Before the 2008 – 2009 recession, the average credit score for approved mortgages averaged around 720. 720 is actually the cut-off point between “Good” and “Excellent” credit.

Given the housing market collapsed nationwide anyway, one shouldn't be too impressed with a 720 credit score. A 720 credit score should be viewed as average, at least from this loan officer's perspective.

The Average Credit Score For Approved Mortgages Is Declining

After the housing bubble burst, the average score for approved mortgages shot up to 769 from 2009 until the end of 2012. A 769 credit score beats out 80% of all other credit scores out of 850. In other words, banks weren't lending to hardly anybody. The upside is that the probability of a similar type of housing crash in the future has declined.

The “good news” for borrowers is that according to Fannie Mae the average credit score of an approved mortgage applicant is now down to 741 as of December 2020. I say “good news” because it's brutal for even good income earners to get a mortgage nowadays. Many renters I know have been shut out of the housing market simply because they can't get a loan.

Although credit standards are loosening, a credit score of 741 is still a pretty high hurdle to overcome given you still need a good income and a healthy balance sheet to cover borrowing ratios. But at the margin, a lower credit score hurdle should allow more people to borrow money to further support the housing market recovery.

I still see little signs of sub-prime mortgages or negative amortization mortgages returning. But one thing we should be concerned with is the latest Federal Housing Administration initiative to get Boomerang Buyers back in.

Boomerang Buyers Coming Back

The Federal Housing Administration has come out with a new program allowing buyers who lost their home to a foreclosure or short-sale to buy another home. These buyers are dubbed “Boomerang Buyers” because they've come back for more.

The program requires that applicants show they lost at least 20 percent of their income for at least six months, which in turn caused them to lose their home. Boomerang Buyers then must show they recovered from hardship (grey area) and have had clean credit for at least one year.
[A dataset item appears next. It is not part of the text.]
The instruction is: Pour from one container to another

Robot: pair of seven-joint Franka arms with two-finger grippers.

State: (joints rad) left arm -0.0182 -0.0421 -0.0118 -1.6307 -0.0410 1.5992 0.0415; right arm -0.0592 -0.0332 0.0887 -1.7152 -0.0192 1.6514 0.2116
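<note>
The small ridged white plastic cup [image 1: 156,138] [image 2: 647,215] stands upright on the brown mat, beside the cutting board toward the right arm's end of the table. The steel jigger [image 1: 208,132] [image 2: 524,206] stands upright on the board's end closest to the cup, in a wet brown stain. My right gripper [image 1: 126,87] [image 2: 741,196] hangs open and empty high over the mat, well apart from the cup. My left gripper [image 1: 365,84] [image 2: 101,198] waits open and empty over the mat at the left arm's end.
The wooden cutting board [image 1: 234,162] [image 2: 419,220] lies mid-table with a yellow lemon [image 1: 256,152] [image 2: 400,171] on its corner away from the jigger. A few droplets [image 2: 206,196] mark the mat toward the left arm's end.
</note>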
Clean credit doesn't mean a good credit score mind you. Once borrowers pass the initial tests, they are eligible for regular FHA loans which require just a 3.5 percent down payment – no different from a first time FHA loan applicant who never foreclosed or short-sold a home!

Average credit score for mortgage originations

Seems A Little Risky

Think about this for a little bit. The government, in all its wisdom is allowing those who stopped paying their mortgage for whatever reason to try again with only 3.5% down. Meanwhile, banks who are offering jumbo mortgages (not covered by Fannie or Freddie) are requiring 20% or greater down with ~741 credit scores to buy a home. This is the main reason why jumbo loans have LOWER rates than conforming loans. The borrowers are simply higher quality.
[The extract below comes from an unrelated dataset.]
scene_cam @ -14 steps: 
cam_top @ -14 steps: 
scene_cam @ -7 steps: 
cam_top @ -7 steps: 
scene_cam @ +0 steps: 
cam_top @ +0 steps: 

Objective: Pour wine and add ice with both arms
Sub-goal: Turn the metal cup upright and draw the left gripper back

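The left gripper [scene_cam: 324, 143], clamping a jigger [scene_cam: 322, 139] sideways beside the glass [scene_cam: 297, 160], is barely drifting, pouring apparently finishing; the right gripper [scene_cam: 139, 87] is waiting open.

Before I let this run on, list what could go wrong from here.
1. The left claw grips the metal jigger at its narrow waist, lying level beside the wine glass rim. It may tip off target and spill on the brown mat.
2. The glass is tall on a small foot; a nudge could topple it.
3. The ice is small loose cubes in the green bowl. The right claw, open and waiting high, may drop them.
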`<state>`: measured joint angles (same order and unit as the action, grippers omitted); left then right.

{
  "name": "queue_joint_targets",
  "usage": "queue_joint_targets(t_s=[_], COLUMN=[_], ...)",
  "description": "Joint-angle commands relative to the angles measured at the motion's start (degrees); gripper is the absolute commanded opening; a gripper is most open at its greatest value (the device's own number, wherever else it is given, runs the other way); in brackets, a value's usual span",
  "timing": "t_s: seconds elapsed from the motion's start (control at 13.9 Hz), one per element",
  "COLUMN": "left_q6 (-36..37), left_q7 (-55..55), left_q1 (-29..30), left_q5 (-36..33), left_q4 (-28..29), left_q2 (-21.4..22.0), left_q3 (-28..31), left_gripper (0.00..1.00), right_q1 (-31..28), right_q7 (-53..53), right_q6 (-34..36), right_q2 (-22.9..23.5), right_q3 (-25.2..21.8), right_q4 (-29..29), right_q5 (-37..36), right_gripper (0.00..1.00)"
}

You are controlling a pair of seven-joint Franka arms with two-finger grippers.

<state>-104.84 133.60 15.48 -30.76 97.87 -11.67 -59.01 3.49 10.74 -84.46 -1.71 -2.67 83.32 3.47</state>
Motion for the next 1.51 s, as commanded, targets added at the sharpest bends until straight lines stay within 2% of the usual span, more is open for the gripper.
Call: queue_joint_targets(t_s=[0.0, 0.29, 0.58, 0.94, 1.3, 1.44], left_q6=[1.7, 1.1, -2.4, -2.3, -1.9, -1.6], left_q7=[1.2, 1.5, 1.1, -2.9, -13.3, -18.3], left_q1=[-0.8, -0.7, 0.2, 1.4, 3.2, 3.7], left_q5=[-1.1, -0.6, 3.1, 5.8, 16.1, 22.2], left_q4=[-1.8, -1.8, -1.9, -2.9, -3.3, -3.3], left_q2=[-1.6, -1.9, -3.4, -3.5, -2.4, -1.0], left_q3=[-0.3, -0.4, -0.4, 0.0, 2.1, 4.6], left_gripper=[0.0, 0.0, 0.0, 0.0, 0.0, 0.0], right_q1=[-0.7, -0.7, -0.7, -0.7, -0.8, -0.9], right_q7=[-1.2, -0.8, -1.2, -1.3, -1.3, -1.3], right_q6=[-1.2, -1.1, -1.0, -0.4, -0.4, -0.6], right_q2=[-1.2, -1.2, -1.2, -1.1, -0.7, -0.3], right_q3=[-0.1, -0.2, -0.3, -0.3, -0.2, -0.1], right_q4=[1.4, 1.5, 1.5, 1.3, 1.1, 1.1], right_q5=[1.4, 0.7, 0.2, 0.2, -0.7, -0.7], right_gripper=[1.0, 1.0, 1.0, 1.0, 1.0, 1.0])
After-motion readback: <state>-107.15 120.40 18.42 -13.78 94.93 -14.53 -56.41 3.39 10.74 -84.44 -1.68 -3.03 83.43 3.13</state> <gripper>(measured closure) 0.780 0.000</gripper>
One would think that going through the trauma of foreclosure or a short-sale would produce home-buying scars for at least a decade (takes ~7 years for your credit score to fully recover). One would also think that if you foreclosed on a home before, you should at least be required to put down greater than 3.5%. But I guess the government is so pro-homeownership that they can't help but get people who can't afford a home to try again.

If you only put 3.5% down, you hardly have any skin in the game. The first people to foreclose again during the next downturn are those with the least amount down.

To make a point, if you paid 100% cash for your house, of course you aren't going to foreclose given the cost of ownership is minimal. It would be better for all of our finances to follow the 30/3 rule for home buying.

The Housing Market Is Strong

If you are long the property market, you are relatively sanguine about the current loosening of credit standards. One property I own in Tahoe tanked because nobody could get a condotel mortgage anymore. This was despite the property yielding a net operating profit yield of 8-10%. The only buyers were cash buyers. Things have recovered like everything else, but the mortgage market for condotels is still tight.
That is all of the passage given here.